Komako was nearly married off to a man who offered her parents money to make her his concubine, but she ran away before the marriage occurred. Some sources state that she ran away on her wedding day, but it is unclear if that was sensationalized conjecture for the newspapers. She went on to hold a variety of jobs, from being the first telephone operator in Kumamoto to being a teacher while she was supported by her friend Kimura Bansaku, who became wealthy by making soy sauce. She may have also apprenticed as a geisha in Nagoya for three years during this time. However, she still wanted the exciting and high-profile life of an actress. She fell in love with Bansaku's nephew, a divorcé by the name of Kimura Hideo, who had majored in Religious Studies at UC Berkeley, and then worked in medicine, utilizing strategies such as hypnosis to heal. They had an illegitimate son together in February 1908, who they named Shouji. According to Komako, his name meant "life and death," because "that sums up the story of a human being".
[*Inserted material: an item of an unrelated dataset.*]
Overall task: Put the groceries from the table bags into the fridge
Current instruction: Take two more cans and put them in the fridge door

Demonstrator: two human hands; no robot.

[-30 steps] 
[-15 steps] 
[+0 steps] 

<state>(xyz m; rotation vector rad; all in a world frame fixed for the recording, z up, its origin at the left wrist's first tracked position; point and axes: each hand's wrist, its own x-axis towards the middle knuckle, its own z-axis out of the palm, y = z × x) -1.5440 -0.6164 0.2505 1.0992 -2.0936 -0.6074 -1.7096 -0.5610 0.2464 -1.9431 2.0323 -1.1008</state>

The family moved to Tokyo in May 1909, where they were legally married and had another child by the fall of 1911. Komako took acting classes there, but stopped when her one-year-old daughter died in 1912. The Kimuras moved to New York some time after the 1917 suffrage march, and demonstrated Japanese physical disciplines and conducted religious ceremonies.

== Legacy ==
Komako Kimura's writing, speeches, and performances were integral to the Japanese suffrage movement, which culminated in the 1945 change of election law that allowed Japanese women to vote.

Additionally, her wishes for women to be equal to men being tempered by the gender roles of her era are still discussed in feminist texts and ideas to this day.

An image of Komako Kimura, plus an explanation of her significance, appeared on one of the women's history post cards produced by the Helene Victoria Press set up by Nancy Poore and Jocelyn Cohen in 1973.